This is because if there is no resultant the only thing have left is a couple.
A couple is two equal, opposite and parallel (non co-linear) forces and has the property that its torque is independent of position about which the torque is evaluated.

In simple terms I can show you this in terms of three coplanar forces $\vec F_1, \vec F_2$ and $\vec F_3$ acting at points $A, B$ and $C$ as in the diagram below.

enter image description here

The resultant of these three forces is zero, $\vec F_1 + \vec F_2 + \vec F_3 = 0$

Just for ease of drawing set up some axes such that force $\vec F_1$ only have an x-component $F_{1 \rm x}$.

Noting that $F_{2\rm x} = F_{1\rm x} + F_{3\rm x}$ and $F_{2\rm y} =F_{3\rm y}$ there are three couples acting on this body with fixed magnitudes $F_{1\rm x}y_{12}, F_{3\rm x}y_{23}$ and $F_{3\rm y}x_{23}$.

With extra hand-waving you can extend this to any number of forces and into three dimensions.


Alternatively . .

Suppose that you have $n$ forces $\vec F_n$ acting on a body and the resultant force is zero then $\sum \limits_n \vec F_n =0$.

The torque about any point is $\sum \limits_n \vec r_n \times \vec F_n $ where $\vec r_n$ are the position vectors of the point of application of the forces.

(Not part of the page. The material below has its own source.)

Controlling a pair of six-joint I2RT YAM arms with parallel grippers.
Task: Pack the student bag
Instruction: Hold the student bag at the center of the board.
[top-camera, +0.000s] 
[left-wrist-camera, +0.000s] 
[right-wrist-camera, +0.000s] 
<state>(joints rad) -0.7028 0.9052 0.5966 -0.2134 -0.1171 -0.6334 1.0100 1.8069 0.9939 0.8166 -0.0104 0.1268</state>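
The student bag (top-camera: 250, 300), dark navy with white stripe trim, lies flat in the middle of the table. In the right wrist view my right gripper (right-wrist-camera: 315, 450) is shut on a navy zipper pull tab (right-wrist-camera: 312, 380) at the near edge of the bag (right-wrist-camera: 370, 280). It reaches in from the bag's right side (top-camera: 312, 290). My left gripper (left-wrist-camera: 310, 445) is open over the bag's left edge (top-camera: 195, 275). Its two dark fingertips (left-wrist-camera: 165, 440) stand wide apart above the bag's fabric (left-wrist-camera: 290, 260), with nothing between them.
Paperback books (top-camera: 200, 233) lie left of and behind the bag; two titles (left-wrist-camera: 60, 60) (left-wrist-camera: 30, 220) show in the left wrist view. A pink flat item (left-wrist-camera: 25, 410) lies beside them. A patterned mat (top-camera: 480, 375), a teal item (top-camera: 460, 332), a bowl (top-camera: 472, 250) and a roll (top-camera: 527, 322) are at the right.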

Now move from the origin by $\vec r$ and the torque about that new point is

$\sum \limits_n (\vec r_n - \vec r) \times \vec F_n = \sum \limits_n \vec r_n \times \vec F_n - \vec r \times \sum \limits_n \vec F_n = \sum \limits_n \vec r_n \times \vec F_n - \vec r \times \vec 0 = \sum \limits_n \vec r_n \times \vec F_n$ as before.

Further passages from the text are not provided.